In the average corporate network, data classification is extremely difficult, if not impossible. Data sprawl across unkempt network shares, desktops, and mobile devices makes it difficult for IT to identify and secure. When left in the hands of users, most organizations make classification schemes too difficult for users to know how to label the information they're responsible for.
The opposite is true when dealing with organizations that are related to or part of the Department of Defense or medical and pharmaceutical companies that have very stringent data classification and handling procedures. Data classification is part of the corporate culture. It is part of the employees' indoctrination into the company and required as part of their daily work lives. And the classifications are well defined, so there is little confusion as whether or not something should be considered sensitive or not.
For classification efforts to work, there needs to be a small set of categories for which data can be classified.
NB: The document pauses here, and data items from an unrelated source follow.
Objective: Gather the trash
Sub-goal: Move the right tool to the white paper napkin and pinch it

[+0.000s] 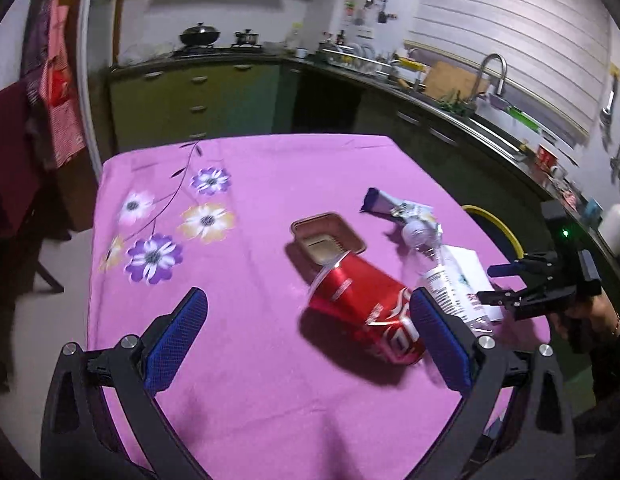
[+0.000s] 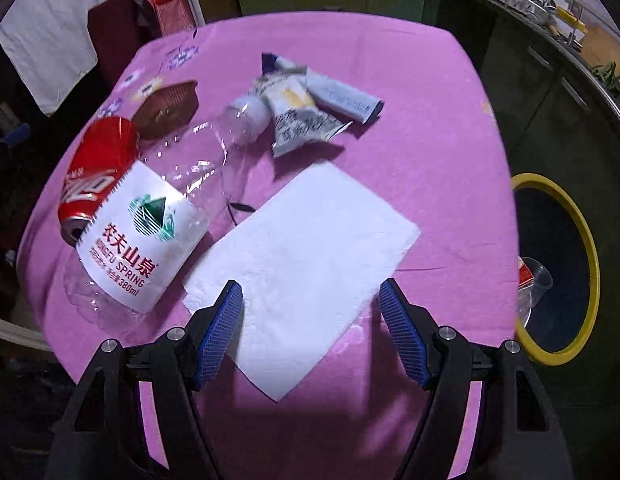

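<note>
White napkin [image 2: 306,256] lies flat at centre frame on the pink tablecloth [image 2: 429,128], its near corner between the spread, empty right gripper [image 2: 311,300]. Left gripper [image 1: 308,312] likewise spread, its right pad overlapping the crushed red can [image 1: 365,312]. Clear bottle [image 2: 150,216] base blurred; wrappers [image 2: 306,108] crumpled.

A dented red can [image 2: 96,176] lies on its side at left, touching a clear bottle [image 2: 150,224] with a white label. A brown tray [image 2: 166,110] sits upper left, crumpled wrappers [image 2: 306,104] upper centre, and a flat white napkin [image 2: 306,264] at centre.
</note>
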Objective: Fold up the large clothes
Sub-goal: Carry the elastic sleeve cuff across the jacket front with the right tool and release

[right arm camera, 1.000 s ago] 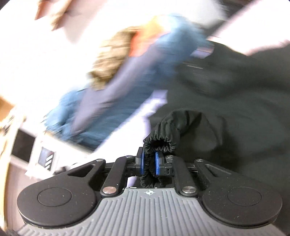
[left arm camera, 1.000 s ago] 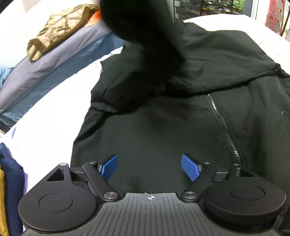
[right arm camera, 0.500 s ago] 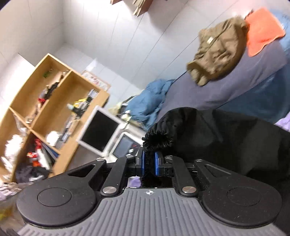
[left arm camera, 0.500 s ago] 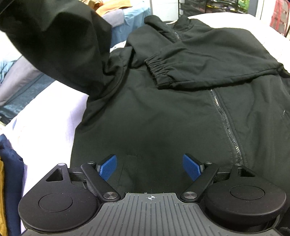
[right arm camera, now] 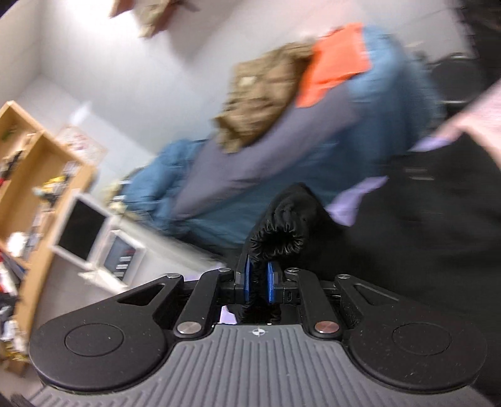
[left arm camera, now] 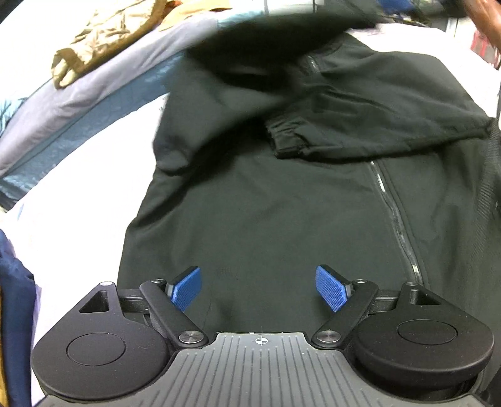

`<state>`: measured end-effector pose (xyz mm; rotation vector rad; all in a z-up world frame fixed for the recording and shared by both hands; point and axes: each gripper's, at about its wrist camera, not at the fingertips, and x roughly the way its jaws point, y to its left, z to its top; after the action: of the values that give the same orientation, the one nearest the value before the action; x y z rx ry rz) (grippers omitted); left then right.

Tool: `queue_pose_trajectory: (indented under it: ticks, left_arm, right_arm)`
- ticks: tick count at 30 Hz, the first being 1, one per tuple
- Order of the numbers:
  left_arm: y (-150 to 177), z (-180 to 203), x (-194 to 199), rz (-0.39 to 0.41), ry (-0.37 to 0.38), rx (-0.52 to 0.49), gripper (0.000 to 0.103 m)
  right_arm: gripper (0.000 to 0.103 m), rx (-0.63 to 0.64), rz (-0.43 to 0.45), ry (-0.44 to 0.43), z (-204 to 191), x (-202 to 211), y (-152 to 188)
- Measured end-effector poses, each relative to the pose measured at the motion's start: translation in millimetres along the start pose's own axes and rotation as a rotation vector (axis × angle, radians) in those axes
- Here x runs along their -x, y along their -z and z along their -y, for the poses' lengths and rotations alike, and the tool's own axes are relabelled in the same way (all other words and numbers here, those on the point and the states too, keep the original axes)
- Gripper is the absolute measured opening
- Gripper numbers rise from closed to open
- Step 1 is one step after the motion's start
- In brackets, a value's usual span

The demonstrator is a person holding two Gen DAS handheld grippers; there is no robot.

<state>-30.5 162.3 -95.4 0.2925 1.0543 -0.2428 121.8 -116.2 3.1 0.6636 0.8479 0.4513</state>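
A black zip-up jacket (left arm camera: 281, 203) lies front up on a white bed sheet (left arm camera: 78, 188). One sleeve with an elastic cuff (left arm camera: 291, 137) is folded across its chest. My left gripper (left arm camera: 260, 286) is open and empty, hovering just above the jacket's lower front. My right gripper (right arm camera: 258, 281) is shut on the gathered cuff (right arm camera: 278, 241) of the other sleeve and holds it in the air. That lifted sleeve appears as a blurred black band (left arm camera: 281, 22) at the top of the left wrist view.
A pile of clothes lies at the far left of the bed: grey-blue fabric (left arm camera: 78, 100), a tan garment (left arm camera: 103, 34), an orange cloth (right arm camera: 335, 62). A wooden shelf (right arm camera: 28, 175) and monitors (right arm camera: 81, 231) stand beyond. Dark blue fabric (left arm camera: 15, 297) lies at the left edge.
My right gripper has swung the held sleeve from the left side up and over toward the jacket's top. The left gripper has stayed open and almost still.
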Motion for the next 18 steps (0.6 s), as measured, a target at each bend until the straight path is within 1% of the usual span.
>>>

Any more than a handful and users are likely to become confused, or frustrated, and misclassify something. Those classifications need to be based around the value of the data and the risk associated with the data falling into the wrong hands, being destroyed, or losing its integrity. Simple guidelines need to be established so that employees can easily recognize how something should be handled when they encounter it or when they are creating new data.
Don’t classify everything
Where classification programs fail is when management and the implementers get stuck in a "classify everything" mindset. Attempts to seek out all data and classify from the start can quickly become time consuming and futile depending on the level of data sprawl. It's easier to start with the core business processes and workflows to see where classification can occur. Sometimes it needs to be at a macro level where entire systems are designated as sensitive instead of at the file and individual database level. This may mean that tighter, more granular controls be implemented on fileshares or entire servers to provide the adequate level of protection.
With things like email, however, it's easier to accomplish by the user classifying the email when he or she creates it. Depending on the solution, the user can check a box or include a specific keyword in the subject or body of the message to trigger automatic encryption or prevent the content from being forwarded outside of the company. Automated classification systems can be used to label emails as sensitive, based on their content, but are more prone to error if the keywords are not well maintained.
Similarly, solutions exist to integrate with users' workflows as they create and modify Microsoft Office documents. The documents can be labeled based on the defined classifications. Those labels are then used by controls on the file and email server to ensure that only authorized users can access them.
User training is critical
Even with automated and manual solutions available for data classification, how is it that some organizations have successfully implemented a classification program when so many others have failed miserably? It’s because they focus on user training and awareness from the very beginning. Employees are involved early-on in determining classification schemes and guidelines that make sense to them. Focus groups are put together from different areas of the enterprise to see how well users interpret the proposed classifications and ensure that there is no confusion on how to classify the documents and emails they create.
Once the classifications have been developed, technical solutions need to be tested to find the best fit. Of the organizations I've talked to, most have found a mix of automated and manual techniques to work best, but it depends on what technologies are currently in place (e.g., Exchange and Outlook), how employees generate and work with information that needs to be classified (Microsoft Office and SharePoint), and integration capabilities with those workflows. Test groups of users need to be selected to test the products that make the shortlist to determine ease of use and clarity on how to label things within the classification scheme, and to ensure that the product does not hinder productivity.
If your organization is looking into developing a data classification program, it's not a decision to take lightly, as it involves much, much more than simply buying a product and dropping it in place. Users need to be involved from the beginning to ensure that classification schemes and guidelines are straightforward and easy to understand. Automated tools need to be tested to make sure they can identify and locate the types of data that are important to your organization. And manual classification solutions need to be put into the users' hands early, to make sure they are usable and do not hinder productivity.